Biochemical properties and excretion behavior of repressible acid phosphatases with altered subunit composition.

Yeast repressible acid phosphatase (rAP) is the oligomeric extracellular enzyme encoded by the three structural genes PH05 (p60), PHO10 (p58) and PHO11 (p56). We examined the ability of acid phosphatases formed by various subunit combinations to be excreted into the medium. Plasmids with repressible acid phosphatase structural genes under control of the yeast glyceraldehyde-phosphate dehydrogenase (GAP) promoter were constructed to obtain constitutive expression of acid phosphatase, and yeast strains with disruptions in PHO5, PHO10 and PHO11, respectively, were used to generate mutants expressing single genes or specific gene combinations. EndoF treatment of acid phosphatases, produced by these strains, followed by SDS-electrophoresis in combination with densitometry techniques revealed that the ratio p60/(p56 + p58) among structural polypeptides in extracellular enzyme is constant and equals to 6.0. A study of acid phosphatases formed by single type subunits was undertaken. Expression products of PHO5, PHO10 and PHO11 genes were isolated from the culture medium. The specific activities of the enzymes were found to be 33, 2 and 2 mM x mg-1 x min-1, respectively. The values of Mr estimated by HPLC chromatography for the enzymes encoded for by the genes PHO5, PHO10 and PHO11 and SDS-polyacrilamide gel electrophoresis data suggested an oligomeric organisation of the enzymes. Isoelectric focusing in polyacrylamide gel with immobilised pH gradient followed by activity staining yielded numerous sharp bands of homopolymeric acid phosphatases forms being different in their pI. The kinetic characterisation of the enzymes revealed differences in Km values, sensitivity to temperature inactivation, inhibition by orthophosphate and the effect of pH on the enzyme activity.

[Analysis of the quaternary structure of secreted repressible acid phosphatase from the yeast Saccharomyces cerevisiae]. / Analiz chetvertichnoi struktury sekretiruemoi repressibel'noi kisloi fosfatazy drozhzhei Saccharomyces cerevisiae.

The structural organization of extracellular repressible acid phosphatase from S. cerevisiae has been studied. The existence of multiple acid phosphatase forms with isoelectric points at pH 4.1-4.8 has been confirmed by isoelectrofocusing. The molecular masses of three acid phosphatase isoforms (56, 57-59, and 60 kDa) obtained after enzymatic deglycosylation correlate with the data obtained previously during the analysis of translation products in cell-free systems. Electron microscopic studies revealed that the acid phosphatase molecule has a square shape and is made up of four identical subunits with molecular masses of about 125 kDa.

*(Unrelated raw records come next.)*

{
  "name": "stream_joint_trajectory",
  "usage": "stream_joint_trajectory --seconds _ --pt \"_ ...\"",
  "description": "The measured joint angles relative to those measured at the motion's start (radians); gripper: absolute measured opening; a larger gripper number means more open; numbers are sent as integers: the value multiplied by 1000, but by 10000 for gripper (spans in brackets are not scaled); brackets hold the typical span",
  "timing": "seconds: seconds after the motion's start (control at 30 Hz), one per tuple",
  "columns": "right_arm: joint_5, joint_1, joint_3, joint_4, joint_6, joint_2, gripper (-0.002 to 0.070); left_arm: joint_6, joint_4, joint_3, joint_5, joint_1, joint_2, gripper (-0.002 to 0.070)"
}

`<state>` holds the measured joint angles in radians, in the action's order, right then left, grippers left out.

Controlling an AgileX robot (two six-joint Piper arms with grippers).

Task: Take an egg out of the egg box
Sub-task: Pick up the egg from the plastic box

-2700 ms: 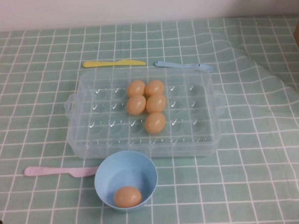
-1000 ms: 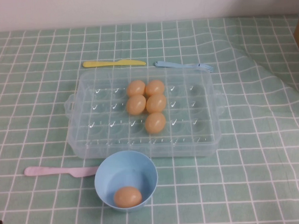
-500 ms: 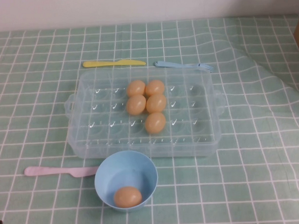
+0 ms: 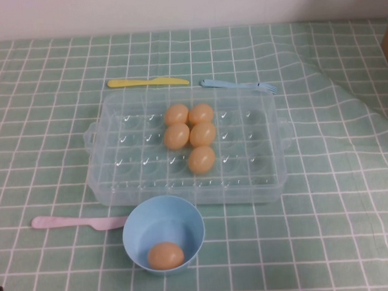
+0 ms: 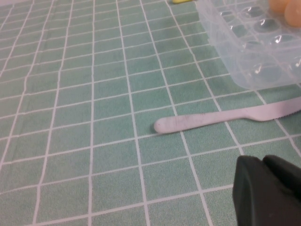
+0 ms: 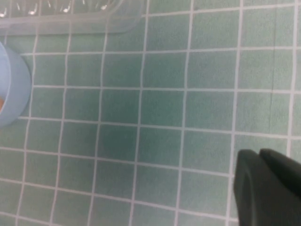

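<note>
Left gripper: dark fingers at the frame corner, held over bare cloth; whether parted or closed cannot be told. Right gripper: likewise a dark mass at the frame corner over cloth, state not discernible.

High view: neither gripper visible. Egg box mid-table on green checked cloth, holding five eggs clustered centrally; nearest-row egg sits alone below two pairs. Blue bowl just in front of the box, one egg inside. Pink knife touching the bowl's left side. Yellow knife and blue fork beyond the box.

Left wrist view: pink knife ahead of the gripper; box corner farther off.

Right wrist view: bowl wall and box edge well apart from the gripper.
</note>
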<state>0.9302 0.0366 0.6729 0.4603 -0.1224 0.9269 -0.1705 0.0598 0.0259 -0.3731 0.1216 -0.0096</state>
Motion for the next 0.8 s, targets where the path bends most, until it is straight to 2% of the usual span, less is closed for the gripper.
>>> stream_joint_trajectory --seconds 0.07,0.17,0.43,0.63,0.8 --pt "0 26 40 -28 -2 54 -17 0 0 0 0 0 0 -4" --pt "-6 127 115 -71 28 165 -17 0 0 0 0 0 0 -4" --pt "-34 461 374 -96 48 470 0 0 0 0 0 0 0 -4" --pt "6 591 642 -99 50 733 114 0 0 0 0 0 0 -4" --pt "54 618 857 -139 144 910 235 0 0 0 0 0 0 -4"
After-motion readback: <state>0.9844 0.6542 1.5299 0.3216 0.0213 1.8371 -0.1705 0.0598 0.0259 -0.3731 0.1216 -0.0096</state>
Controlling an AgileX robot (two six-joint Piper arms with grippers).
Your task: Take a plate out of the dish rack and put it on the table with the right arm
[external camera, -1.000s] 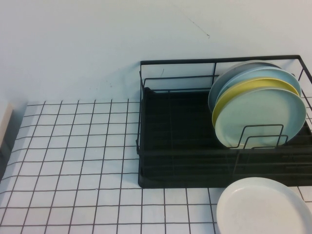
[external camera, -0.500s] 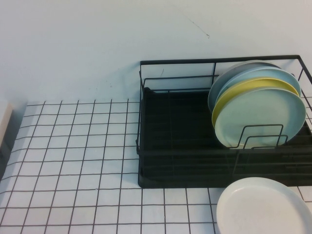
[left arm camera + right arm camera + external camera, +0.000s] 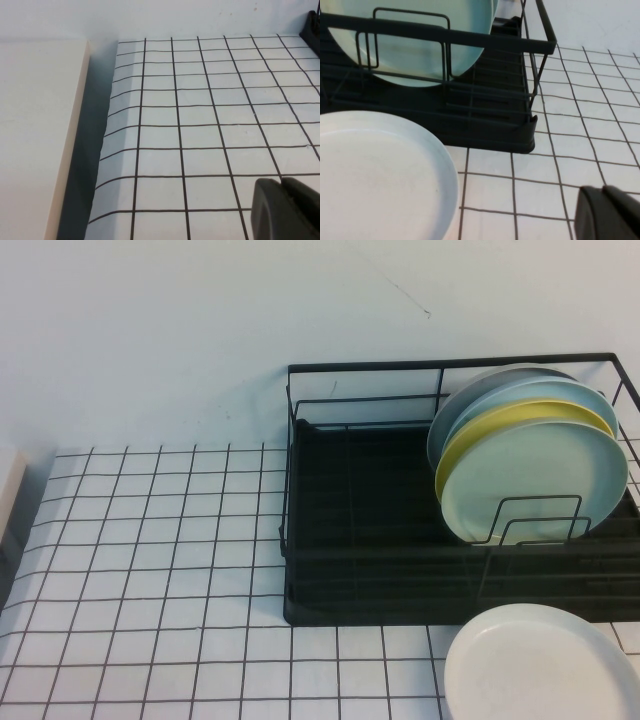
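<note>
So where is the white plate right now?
In the high view the white plate lies flat on the table at the near right, just in front of the dish rack, outside it.

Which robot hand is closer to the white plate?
Right. The right gripper sits shut beside the white plate by the dish rack; the left gripper is far off, at the table's opposite edge.
</note>
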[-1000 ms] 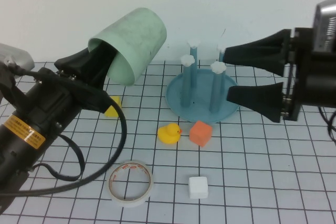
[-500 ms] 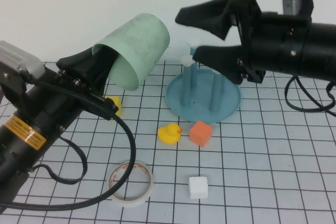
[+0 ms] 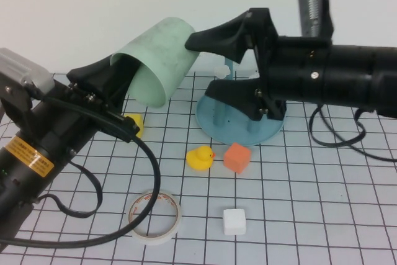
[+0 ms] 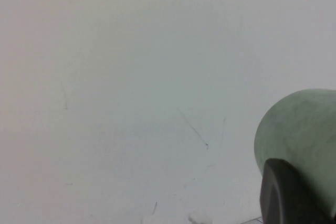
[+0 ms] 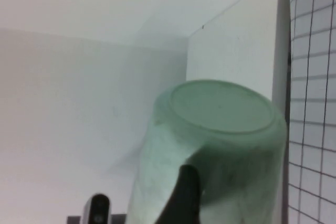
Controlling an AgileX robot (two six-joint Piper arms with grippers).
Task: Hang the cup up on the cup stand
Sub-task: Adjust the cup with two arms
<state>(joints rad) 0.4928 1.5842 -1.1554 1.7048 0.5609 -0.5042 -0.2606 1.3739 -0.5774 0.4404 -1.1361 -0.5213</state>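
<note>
Cup aloft above the worktop, tilted, closed end toward the right. Pinched at the rim by the left tool, one finger seemingly inside the mouth, though hard to confirm. Right tool spread wide just beside the closed end, above the cup stand. Risk from here: a slip or knock during any handover, dropping the cup or toppling the stand. Yellow sticker behind the left tool, print unreadable; likewise the reddish marks on the tape roll.
</note>
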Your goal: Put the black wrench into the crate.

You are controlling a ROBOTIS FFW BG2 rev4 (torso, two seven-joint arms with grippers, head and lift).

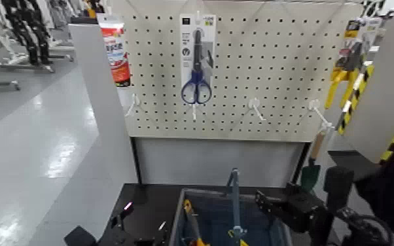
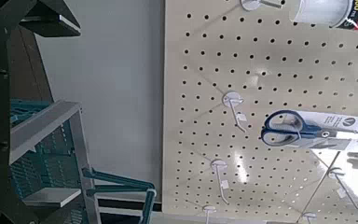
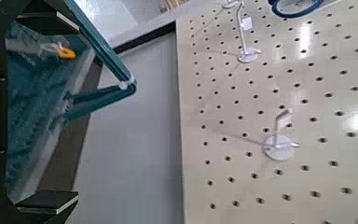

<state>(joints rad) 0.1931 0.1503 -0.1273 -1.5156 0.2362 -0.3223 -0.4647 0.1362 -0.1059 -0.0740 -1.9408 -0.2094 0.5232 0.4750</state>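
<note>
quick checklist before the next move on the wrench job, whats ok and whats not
1. Black wrench located: cannot tell; it shows in no view, neither on the pegboard nor in the visible part of the crate.
2. Crate within reach, between the arms: ok.
3. Left gripper jaws open, empty: ok.
4. Right gripper jaws open, empty: ok.
5. Crate handle upright over the opening, may hinder a drop: not ok.

black table point(image 1: 148, 204) carries grey-blue crate point(image 1: 181, 216).

Cream pegboard point(image 1: 252, 72) w/ white hooks point(image 1: 256, 108), glossy grey floor point(image 1: 36, 144), poss. frames far left
</note>
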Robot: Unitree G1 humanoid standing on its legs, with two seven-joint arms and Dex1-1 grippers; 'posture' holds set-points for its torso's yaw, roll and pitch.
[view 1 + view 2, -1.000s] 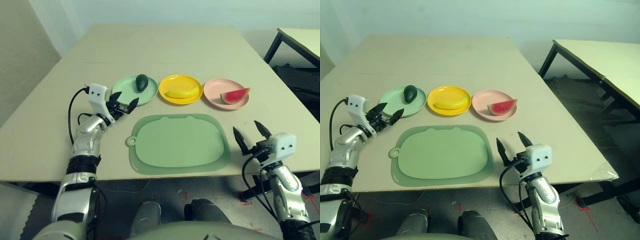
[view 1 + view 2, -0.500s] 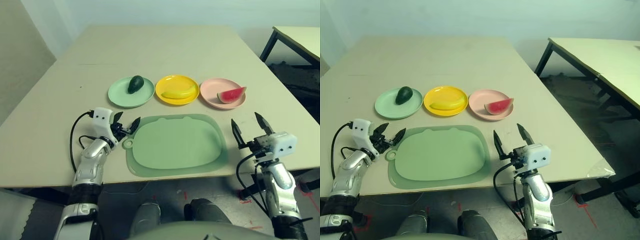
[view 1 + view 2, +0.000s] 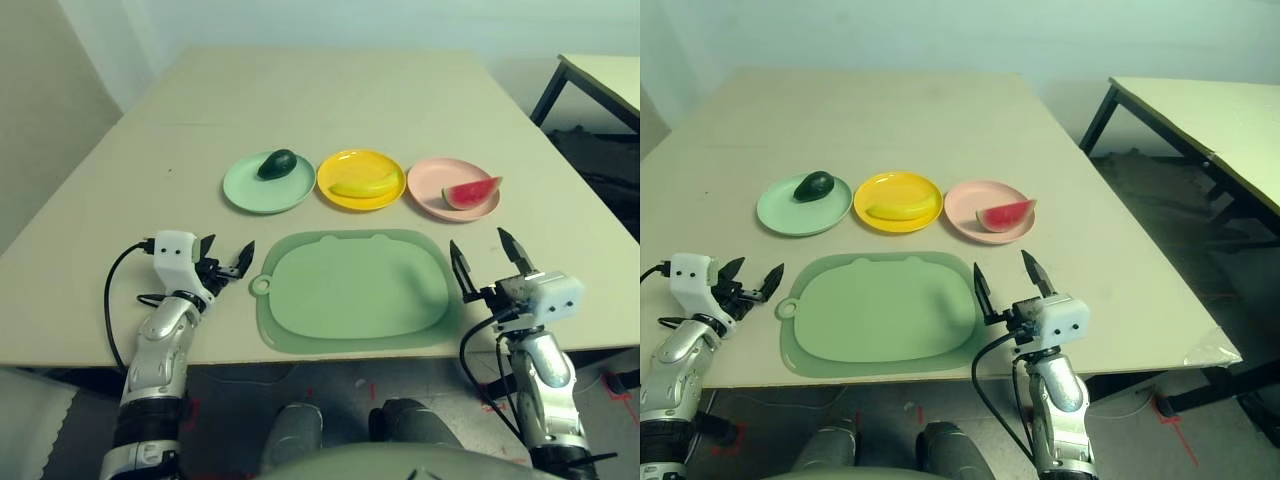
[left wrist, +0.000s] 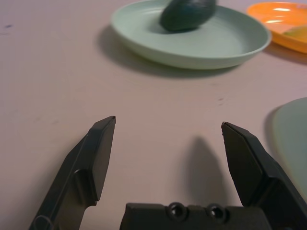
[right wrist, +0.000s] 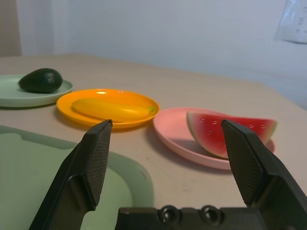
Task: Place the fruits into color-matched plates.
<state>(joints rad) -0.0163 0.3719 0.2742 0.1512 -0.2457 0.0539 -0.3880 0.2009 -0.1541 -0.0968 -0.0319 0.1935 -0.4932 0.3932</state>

[Possible existence of alternative secretion routes of acid phosphatase in the yeast Saccharomyces cerevisiae]. / O vozmozhnosti sushchestvovaniia razlichnykh putei sekretsii kisloi fosfatazy u drozhzhei Saccharomyces cerevisiae.

The secretion of different acid phosphatase forms into the growth medium was studied in the yeast Saccharomyces cerevisiae. The secretion of constitutive acid phosphatase highly correlated with the process of bud formation. This exoenzyme might be involved in the construction of the bud cell wall. Analysis of the rate, at which repressible acid phosphatase was excreted into the growth medium, as well as a negative correlation between its secretion and the process of bud formation were indicative of an additional route via which the repressible form of acid phosphatase was secreted. It is possible that yeast cells contain vesicles similar to "safe" vesicles in higher eukaryotic cells.